As billions go to the polls in 2024, the onus is on Big Tech companies to rise to the occasion and put people before profit everywhere they operate.
A series of 2022 Global Witness investigations showed that ahead of elections in Kenya, Facebook adverts containing hate speech and ethnic-based calls to violence were approved, and in the run-up to the elections in Brazil, adverts containing election disinformation were also given the green light.
This is why, on International Day of Democracy, 15 September, we’re joining forces with 149 partners worldwide to start a new movement called the Global Coalition for Tech Justice. As a collective, we will be stepping up campaigning efforts to demand that large social media companies invest in safeguarding our elections and tackling incitement of hate and violence, especially for the overlooked global majority.
These platforms must implement election plans that assess risk and mitigate harms: de-amplify hate and disinformation; invest in content moderation across all languages; stop microtargeting; and meaningfully engage partners such as civil society, researchers, fact-checkers, independent media, and others who protect election integrity.

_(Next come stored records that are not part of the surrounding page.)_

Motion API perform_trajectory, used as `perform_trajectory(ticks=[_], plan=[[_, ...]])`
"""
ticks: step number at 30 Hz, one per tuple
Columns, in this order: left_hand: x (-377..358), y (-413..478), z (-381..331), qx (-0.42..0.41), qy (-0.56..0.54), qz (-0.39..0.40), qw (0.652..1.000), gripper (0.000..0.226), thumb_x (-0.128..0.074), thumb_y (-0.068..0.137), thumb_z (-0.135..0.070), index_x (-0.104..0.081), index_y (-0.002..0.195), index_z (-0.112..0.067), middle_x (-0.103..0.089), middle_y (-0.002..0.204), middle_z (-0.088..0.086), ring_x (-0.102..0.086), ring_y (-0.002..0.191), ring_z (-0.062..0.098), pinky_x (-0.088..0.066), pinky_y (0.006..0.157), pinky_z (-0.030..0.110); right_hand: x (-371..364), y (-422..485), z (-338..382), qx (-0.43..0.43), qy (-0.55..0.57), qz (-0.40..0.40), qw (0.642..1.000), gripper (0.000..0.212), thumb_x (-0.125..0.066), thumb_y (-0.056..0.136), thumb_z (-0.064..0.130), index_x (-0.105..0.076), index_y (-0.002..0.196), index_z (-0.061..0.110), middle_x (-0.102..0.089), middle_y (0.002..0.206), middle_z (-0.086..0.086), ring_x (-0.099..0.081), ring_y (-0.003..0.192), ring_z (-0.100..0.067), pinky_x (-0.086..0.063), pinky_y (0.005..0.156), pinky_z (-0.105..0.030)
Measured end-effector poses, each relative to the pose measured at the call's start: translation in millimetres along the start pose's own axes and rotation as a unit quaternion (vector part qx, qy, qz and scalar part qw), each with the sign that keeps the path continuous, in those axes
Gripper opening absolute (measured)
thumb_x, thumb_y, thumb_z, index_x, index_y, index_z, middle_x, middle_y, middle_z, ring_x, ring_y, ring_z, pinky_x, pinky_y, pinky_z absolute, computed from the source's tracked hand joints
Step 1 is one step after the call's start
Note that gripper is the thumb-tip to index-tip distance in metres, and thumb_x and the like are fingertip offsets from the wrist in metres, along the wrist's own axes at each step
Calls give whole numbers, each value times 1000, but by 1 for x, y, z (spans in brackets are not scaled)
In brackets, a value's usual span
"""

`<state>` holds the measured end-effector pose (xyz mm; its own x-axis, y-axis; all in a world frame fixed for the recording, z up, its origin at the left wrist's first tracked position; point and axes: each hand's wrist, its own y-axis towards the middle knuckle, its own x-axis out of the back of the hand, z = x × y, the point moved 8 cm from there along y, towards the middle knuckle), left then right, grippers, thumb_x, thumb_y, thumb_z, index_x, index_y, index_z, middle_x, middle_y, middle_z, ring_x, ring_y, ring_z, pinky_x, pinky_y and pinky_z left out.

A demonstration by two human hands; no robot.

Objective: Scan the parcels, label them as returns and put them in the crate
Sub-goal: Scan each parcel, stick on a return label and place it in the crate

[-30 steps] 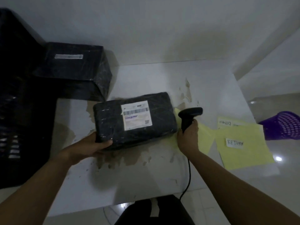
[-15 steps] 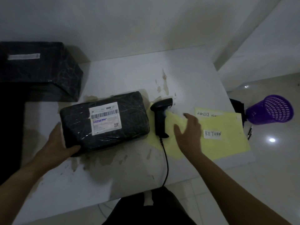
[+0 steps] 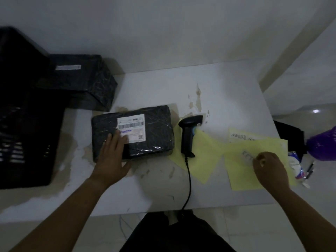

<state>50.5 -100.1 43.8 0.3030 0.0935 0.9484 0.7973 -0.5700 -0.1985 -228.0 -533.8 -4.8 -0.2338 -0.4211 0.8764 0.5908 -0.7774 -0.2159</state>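
Left grip: my left hand (image 3: 112,157) lies flat at 10 o'clock. The fingers are straight and spread, pressing on the near end of the parcel's top, and they clasp nothing.
Right grip: my right hand (image 3: 269,168) is at 3 o'clock with its fingers curled. Thumb and forefinger pinch the right end of the return label (image 3: 247,156), which is too blurred to read.
Yellow sheet: the yellow sheet (image 3: 241,177) lies flat at the table's near right corner and carries the return label.
Cable: the black cable (image 3: 189,180) runs from the scanner's handle toward 6 o'clock and over the table's near edge.
Second yellow sheet: the second yellow sheet (image 3: 205,155) lies at 1 o'clock, with its far corner under the scanner.
Scanner: the scanner (image 3: 189,135) lies on the table just beside the parcel's right end, apart from both hands.
Parcel: the black, film-wrapped parcel (image 3: 154,131) rests on the table (image 3: 227,99) at 11 o'clock. Its white shipping label (image 3: 134,126) faces up, and my left fingertips touch that label's near left corner.
Crate: the black crate (image 3: 20,124) stands at 9 o'clock on the table's left end, apart from the parcel.
Second parcel: the second parcel (image 3: 81,82) sits farther off at 10 o'clock beside the crate, with a white strip on top.
Purple basket: the purple basket (image 3: 325,142) shows at 3 o'clock, beyond the table's right edge.
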Motion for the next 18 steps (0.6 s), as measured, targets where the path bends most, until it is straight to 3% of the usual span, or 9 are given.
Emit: perform_trajectory(ticks=[4, 6, 8, 10, 12, 14, 18], plan=[[6, 0, -1, 12, -49, 18, 999, 89, -71, 84, -40, -27, 157, -13, -14, 167, 9, -7, 154, 35, -18, 124, 54, 8, -7, -2, -51, 32, 62, 996, 21, -56, 96, 14, -59, 114, 4, -63, 115, -22, -60, 99, -39, -45, 78, -40], [16, 0, 0, 32, -114, 9, 993, 81, -67, 89, -43, -31, 156, -16, -17, 166, 3, -12, 154, 25, -20, 123, 43, 23, -15, 12, -43, 71, 38, 996, 14, -57, 97, 14, -59, 108, 7, -65, 113, -23, -61, 96, -38, -50, 75, -43], [29, -2, 2, 54, -191, -17, 980, 65, -68, 94, -32, -39, 150, -18, -26, 162, -2, -25, 149, 15, -26, 121, 34, 38, -26, 42, -24, 103, -2, 994, 5, -60, 96, 15, -56, 95, 11, -66, 98, -18, -61, 86, -33, -49, 69, -40], [41, -5, 2, 53, -231, -51, 970, 45, -66, 95, -23, -52, 137, -17, -45, 148, -2, -43, 135, 11, -37, 116, 34, 40, -40, 94, 47, 123, 0, 991, 14, -64, 94, 16, -54, 85, 14, -64, 82, -8, -62, 76, -28, -44, 65, -35], [48, -9, 1, 69, -257, -67, 961, 23, -65, 96, -23, -61, 119, -20, -59, 127, -4, -56, 116, 7, -47, 101, 26, 23, -57, 163, 157, 132, 65, 977, 20, -66, 93, 16, -52, 79, 19, -61, 74, 2, -62, 69, -11, -44, 59, -28], [50, -12, 1, 103, -315, -60, 941, 9, -64, 97, -26, -64, 107, -24, -67, 109, -8, -63, 100, 1, -47, 83, 16, -5, -71, 226, 240, 130, 144, 951, 20, -64, 94, 23, -52, 78, 23, -59, 73, 5, -59, 67, -7, -45, 58, -26], [51, -9, -2, 132, -436, -42, 889, 11, -62, 99, -27, -67, 104, -20, -72, 100, -10, -67, 93, -2, -49, 77, 10, -49, -89, 330, 363, 101, 213, 902, 15, -61, 95, 32, -51, 85, 29, -57, 75, 10, -54, 68, -3, -43, 60, -27]])
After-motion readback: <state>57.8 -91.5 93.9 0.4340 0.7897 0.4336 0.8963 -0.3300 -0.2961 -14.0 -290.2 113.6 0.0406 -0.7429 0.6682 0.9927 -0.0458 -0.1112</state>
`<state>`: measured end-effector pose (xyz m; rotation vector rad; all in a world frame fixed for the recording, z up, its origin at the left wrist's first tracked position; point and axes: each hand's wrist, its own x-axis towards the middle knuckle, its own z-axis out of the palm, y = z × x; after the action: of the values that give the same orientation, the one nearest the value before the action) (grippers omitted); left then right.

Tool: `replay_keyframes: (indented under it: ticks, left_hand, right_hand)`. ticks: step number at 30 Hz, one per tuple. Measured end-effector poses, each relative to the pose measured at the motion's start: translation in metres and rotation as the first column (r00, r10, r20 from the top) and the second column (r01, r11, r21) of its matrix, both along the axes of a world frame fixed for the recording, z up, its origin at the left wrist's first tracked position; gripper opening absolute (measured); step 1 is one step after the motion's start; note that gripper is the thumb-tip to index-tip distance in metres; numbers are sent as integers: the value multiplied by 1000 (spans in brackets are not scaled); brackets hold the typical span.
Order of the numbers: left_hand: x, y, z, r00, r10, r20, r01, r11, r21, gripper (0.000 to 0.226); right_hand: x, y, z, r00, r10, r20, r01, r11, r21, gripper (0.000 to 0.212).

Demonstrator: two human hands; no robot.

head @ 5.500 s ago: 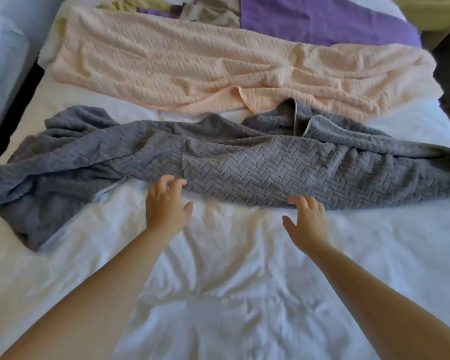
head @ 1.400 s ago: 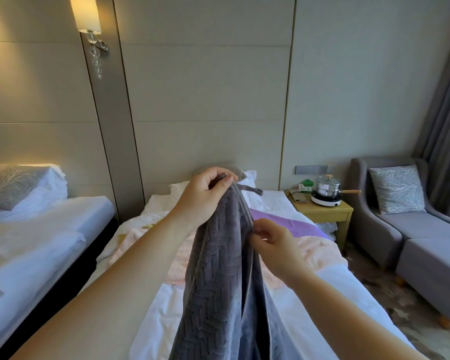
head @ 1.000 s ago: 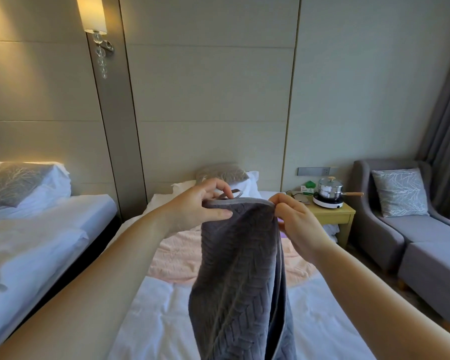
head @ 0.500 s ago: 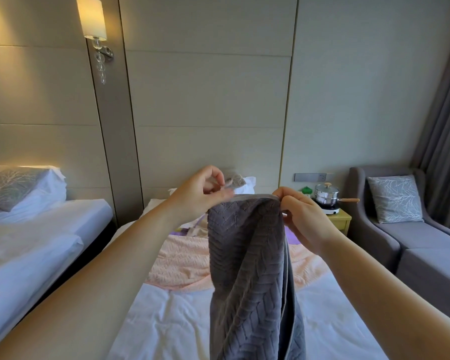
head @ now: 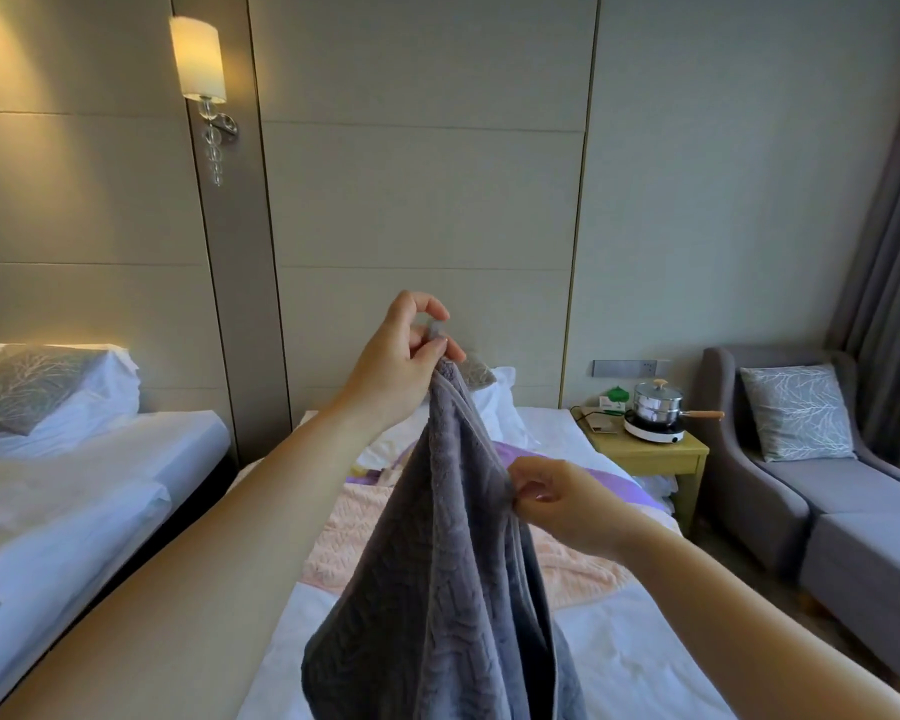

As billions go to the polls in 2024, the onus is on Big Tech companies to rise to the occasion and put people before profit everywhere they operate. However, we cannot rely on these companies to act alone — we also need government regulation.
In South Africa, while our progressive Constitution and laws may provide an avenue to protect social media users’ privacy and data, there is currently no legal recourse to hold social media companies accountable for the real-life harms caused by the promotion and spread of hate speech, incitement to violence and disinformation on their platforms.
For this, we urgently need strong legislative reforms, similar to recent EU legislation, that ensure that Big Tech companies are fully transparent about their business models and create mechanisms to hold them accountable for harms caused by their platforms.
The stakes for South African and global democracy are too high for anything less.